On Tue, 22 May 2007, Gregory Stark wrote: > However as mentioned a while back in practice it doesn't work quite right and > you should expect to get 1/2 the expected performance. So even with 10 clients > you should expect to see 5*120 tps on a 7200 rpm drive and 5*250 tps on a > 15kprm drive. I would agree that's the approximate size of the upper-bound. There are so many factors that go into the effectiveness of commit_delay that I wouldn't word it so strongly as to say you can "expect" that much benefit. The exact delay amount (which can be hard to set if your client load varies greatly), size of the transactions, balance of seek-bound reads vs. memory based ones in the transactions, serialization in the transaction stream, and so many other things can slow the effective benefit. Also, there are generally other performance issues in the types of systems you would think would get the most benefit from this parameter that end up slowing things down anyway. I've been seeing a best case of closer to 2*single tps rather than 5* on my single-drive systems with no write caching, but I'll admit I haven't done an exhausting look at it yet (too busy with the real systems that have good controllers). One of these days... -- * Greg Smith gsmith@gregsmith.com http://www.gregsmith.com Baltimore, MD
"Greg Smith" <gsmith@gregsmith.com> writes: > On Tue, 22 May 2007, Gregory Stark wrote: > >> However as mentioned a while back in practice it doesn't work quite right and >> you should expect to get 1/2 the expected performance.
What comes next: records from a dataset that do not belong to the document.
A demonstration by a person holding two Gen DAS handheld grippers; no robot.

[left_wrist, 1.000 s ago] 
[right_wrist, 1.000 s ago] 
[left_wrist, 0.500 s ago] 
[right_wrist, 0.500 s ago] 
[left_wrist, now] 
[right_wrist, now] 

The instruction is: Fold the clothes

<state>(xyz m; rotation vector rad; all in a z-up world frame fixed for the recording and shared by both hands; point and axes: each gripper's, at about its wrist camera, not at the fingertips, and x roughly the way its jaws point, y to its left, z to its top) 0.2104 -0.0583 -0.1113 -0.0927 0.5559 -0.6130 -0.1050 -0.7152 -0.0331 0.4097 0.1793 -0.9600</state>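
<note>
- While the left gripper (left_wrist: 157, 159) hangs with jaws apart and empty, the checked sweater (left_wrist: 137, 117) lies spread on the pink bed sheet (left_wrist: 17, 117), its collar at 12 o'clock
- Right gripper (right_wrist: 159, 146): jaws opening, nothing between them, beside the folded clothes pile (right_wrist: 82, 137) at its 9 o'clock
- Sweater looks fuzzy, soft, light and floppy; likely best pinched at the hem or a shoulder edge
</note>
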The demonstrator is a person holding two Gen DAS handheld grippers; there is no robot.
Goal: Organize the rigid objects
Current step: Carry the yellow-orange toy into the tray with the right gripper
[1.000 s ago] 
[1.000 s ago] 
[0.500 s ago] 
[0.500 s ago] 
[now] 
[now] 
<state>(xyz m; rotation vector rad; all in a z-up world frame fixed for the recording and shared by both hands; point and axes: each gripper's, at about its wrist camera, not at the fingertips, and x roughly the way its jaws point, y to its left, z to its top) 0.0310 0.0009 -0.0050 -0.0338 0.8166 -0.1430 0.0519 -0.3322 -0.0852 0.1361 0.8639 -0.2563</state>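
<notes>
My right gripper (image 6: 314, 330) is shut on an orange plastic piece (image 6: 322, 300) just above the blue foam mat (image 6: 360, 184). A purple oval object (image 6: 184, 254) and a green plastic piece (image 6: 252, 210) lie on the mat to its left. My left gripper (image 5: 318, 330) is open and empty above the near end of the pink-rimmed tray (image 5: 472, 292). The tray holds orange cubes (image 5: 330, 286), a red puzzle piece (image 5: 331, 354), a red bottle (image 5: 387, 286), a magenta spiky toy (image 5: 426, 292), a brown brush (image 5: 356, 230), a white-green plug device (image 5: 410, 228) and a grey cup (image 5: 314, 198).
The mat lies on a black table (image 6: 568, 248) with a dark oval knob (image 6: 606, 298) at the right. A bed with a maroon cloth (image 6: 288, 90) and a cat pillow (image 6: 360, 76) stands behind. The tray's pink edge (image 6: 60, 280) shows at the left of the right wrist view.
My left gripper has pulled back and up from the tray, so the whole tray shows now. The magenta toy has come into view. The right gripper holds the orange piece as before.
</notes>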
So even with 10 clients >> you should expect to see 5*120 tps on a 7200 rpm drive and 5*250 tps on a >> 15kprm drive. > > I would agree that's the approximate size of the upper-bound. There are so > many factors that go into the effectiveness of commit_delay that I wouldn't > word it so strongly as to say you can "expect" that much benefit. The exact > delay amount (which can be hard to set if your client load varies greatly), > size of the transactions, balance of seek-bound reads vs. memory based ones in > the transactions, serialization in the transaction stream, and so many other > things can slow the effective benefit. This is without commit_delay set at all. Just the regular WAL sync behaviour. > Also, there are generally other performance issues in the types of systems you > would think would get the most benefit from this parameter that end up slowing > things down anyway. I've been seeing a best case of closer to 2*single tps > rather than 5* on my single-drive systems with no write caching, but I'll admit > I haven't done an exhausting look at it yet (too busy with the real systems > that have good controllers). One of these days... Certainly there can be other bottlenecks you reach before WAL fsyncs become your limiting factor. If your transactions are reading significant amounts of data you'll be limited by i/o from your data drives. If your data is on the same drive as your WAL your seek times will be higher than the rotational latency too. -- Gregory Stark EnterpriseDB http://www.enterprisedb.com
> I am re-running it with other tuning, notably cost-based vacuum > delay and less frequent checkpoints, and it is a *lot* smoother. > These take a full night to run, so I'll post more results when I > have usefull stuff to show. > This has proven to be a very interesting trip to benchmarkland... [ rather late in my reply but I had to ] Are you tuning mysql in a similar fashion ? -- Postgresql & php tutorials http://www.designmagick.com/
On Mon, 28 May 2007 05:53:16 +0200, Chris <dmagick@gmail.com> wrote: > >> I am re-running it with other tuning, notably cost-based vacuum >> delay and less frequent checkpoints, and it is a *lot* smoother. >> These take a full night to run, so I'll post more results when I >> have usefull stuff to show. >> This has proven to be a very interesting trip to benchmarkland... > > [ rather late in my reply but I had to ] > > Are you tuning mysql in a similar fashion ? Well, the tuning knobs are different, there are no check points or vacuum... but yes I tried to tune MySQL too, but the hardest part was simply making it work without deadlocking continuously.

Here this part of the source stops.